The layout of the test setup, as provided in Figure 8, comprises a 20L pressurized bottle (4.5 nitrogen at 200 bar) associated with a first pressure regulator (Gloor) that maintains at 30 bar the inlet of the pressure controller GE Pace 5000 (regulation at ±1 mbar in the range −1 to 21 bar). The outlet pressure, which is monitored by a second sensor GE Unik 5000 (range −1 to +30 bar, resolution 1 mbar), is applied directly onto the 5 liter stainless steel (SS) tank (Festo CRVZS-5) partially filled with the glycerol/water mixture. The viscous fluid flows through two filters toward the sample holder, the flow meter Sensirion SLQ-QT500 (accuracy ± 5%) and finally a beaker placed onto a scale Sartorius MC1 620 (range 0–620 g, resolution 0.001 g). Pneumatic couplings are made by Festo while high pressure fluidic tubing, frits and fittings are products of Upchurch Scientific. The filtering system, which consists of a 2 μm prefilter in PEEK (frit OC-802) associated with a 2 μm SS filter (C-407), is necessary to prevent the contamination of the chips since the complicated fluidic line and the big SS tank being very difficult to purge properly. A computer is finally connected to the pressure controller, the flow sensor, the pressure sensor and the scale for data acquisition.

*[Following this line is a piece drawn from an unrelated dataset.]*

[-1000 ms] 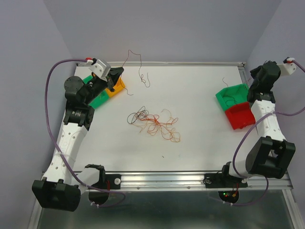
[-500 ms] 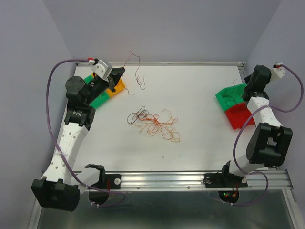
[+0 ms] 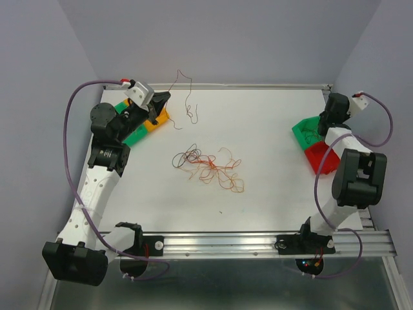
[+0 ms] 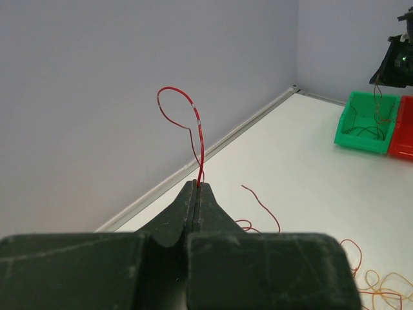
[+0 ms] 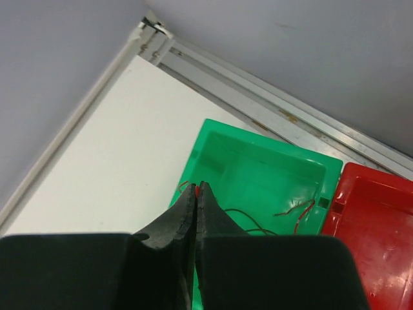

Figure 8. Layout of the test setup comprising the pressurization system, the viscous fluid tank, the sample and measurements means (scale, pressure sensor and scale).

5.2. Sample holder

A specific sample holder has been machined for these high pressure tests. A picture is provided in Figure 9. Fittings from Upchuch Scientific are used to connect the sample holder to the fluidic line. The tightness is secured by two orings in MQV, shore 50. Overall sample holder dimensions are 40 mm x 40 mm x 24 mm. Since the pressure is applied onto the top of the chip (silicon membrane side), the sample holder has a flat reference surface with only one outlet hole on the glass wafer side to prevent any bending or breakage of the chip. The fluidic resistance of the sample holder itself is more than 3 orders of magnitude smaller that the chip itself.

Figure 9. Photo of the two parts that compose the sample holder with its oring grooves, sample cavity and wing nuts screws.

5.3. Test preparation

Fluids of 12 and 24 cP are obtained by mixing pure deionized water filtered at 0.2 μm and glycerol (99.5% from Reactolab, density 1.26) at 20°C. Mixture preparation procedure: an initial mass of glycerol is measured using the scale Sartorius MC1 620, and the mass of water needed to get the right viscosity is calculated and mixed with the glycerol using a magnetic stirrer. Typical mixtures used during the tests are described in Table 5, including an estimation of the final density.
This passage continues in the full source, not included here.